Villegas destacou que a Bolívia quer chegar "a curto prazo" a um acordo com a empresa brasileira "sobre a recuperação das refinarias (...) estamos à espera da proposta da Petrobras".
O ministro argumentou que "ainda não recebeu qualquer informação oficial" sobre o anúncio de que Gabrieli enviará ainda hoje sua resposta à Bolívia.
Villegas não especificou os termos da proposta boliviana, mas diversas fontes garantem que é muito inferior ao exigido pela Petrobras, algo em torno de 160 e 180 milhões de dólares.
A Petrobras comprou em 1999 as refinarias em questão (Villarooel, em Cochabamba, e Elder, em Santa Cruz) pelo total de 105 milhões de dólares.
Em meio aos rumores sobre uma ruptura nas negociações, Villegas afirmou que a Bolívia "vai chegar a um acordo com a Petrobras e que as relações com o Brasil se manterão no melhor nível".
Sérgio Gabrieli disse à imprensa que a decisão de vender as refinarias é resultado do decreto anunciado no domingo pelo presidente Evo Morales, que entrega à estatal YPFB a exclusividade sobre exportação e venda de certos combustíveis.
Villegas disse que o decreto visa a devolver ao Estado o controle sobre a rede produtiva dos hidrocarbonetos, ressaltando que, agora, a "Bolívia recebe 194.000 dólares por dia, 5.800.000 por mês e 70.000.000 de dólares anuais".
O ministro lembrou que durante muitos anos a Petrobras se beneficiou com a venda de produtos não regulamentados para o mercado interno boliviano.
O decreto de Morales significa recuperar um excedente econômico, mas "aqui não houve expropriação, não houve confisco, e as refinarias estão nas mãos da Petrobras enquanto negociamos", disse Villegas.

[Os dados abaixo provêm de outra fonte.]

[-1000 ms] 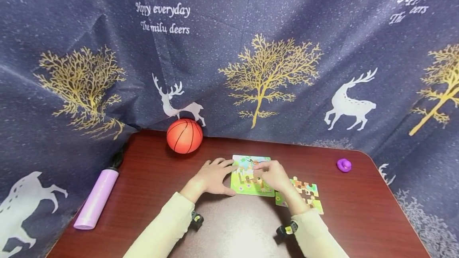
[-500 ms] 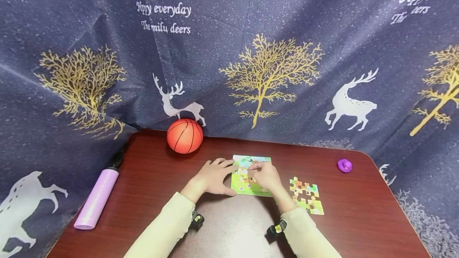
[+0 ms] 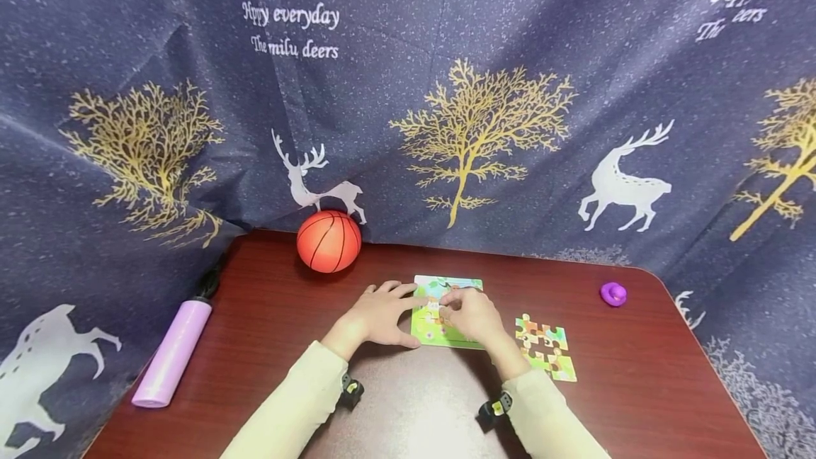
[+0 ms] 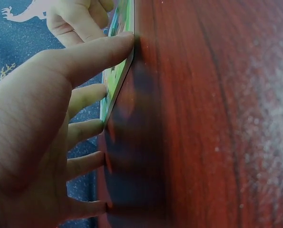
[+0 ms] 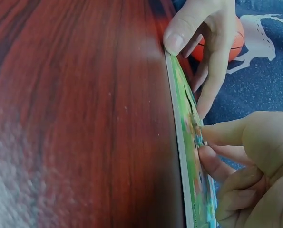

A Petrobras teve um ganho extraordinário com a venda de gasolina nos últimos anos de cerca de 70 milhões de dólares anuais, afirmou Villegas, lembrando que este produto "subiu à medida que aumentou o preço do petróleo".
As refinarias obtiveram "um lucro extraordinário, acima da margem de refino contemplada pela Superintendência (de Hidrocarbonetos)", assinalou Villegas.
A partir do decreto de domingo, "estes lucros extraordinários passam para o Estado através da YPFB", concluiu o ministro.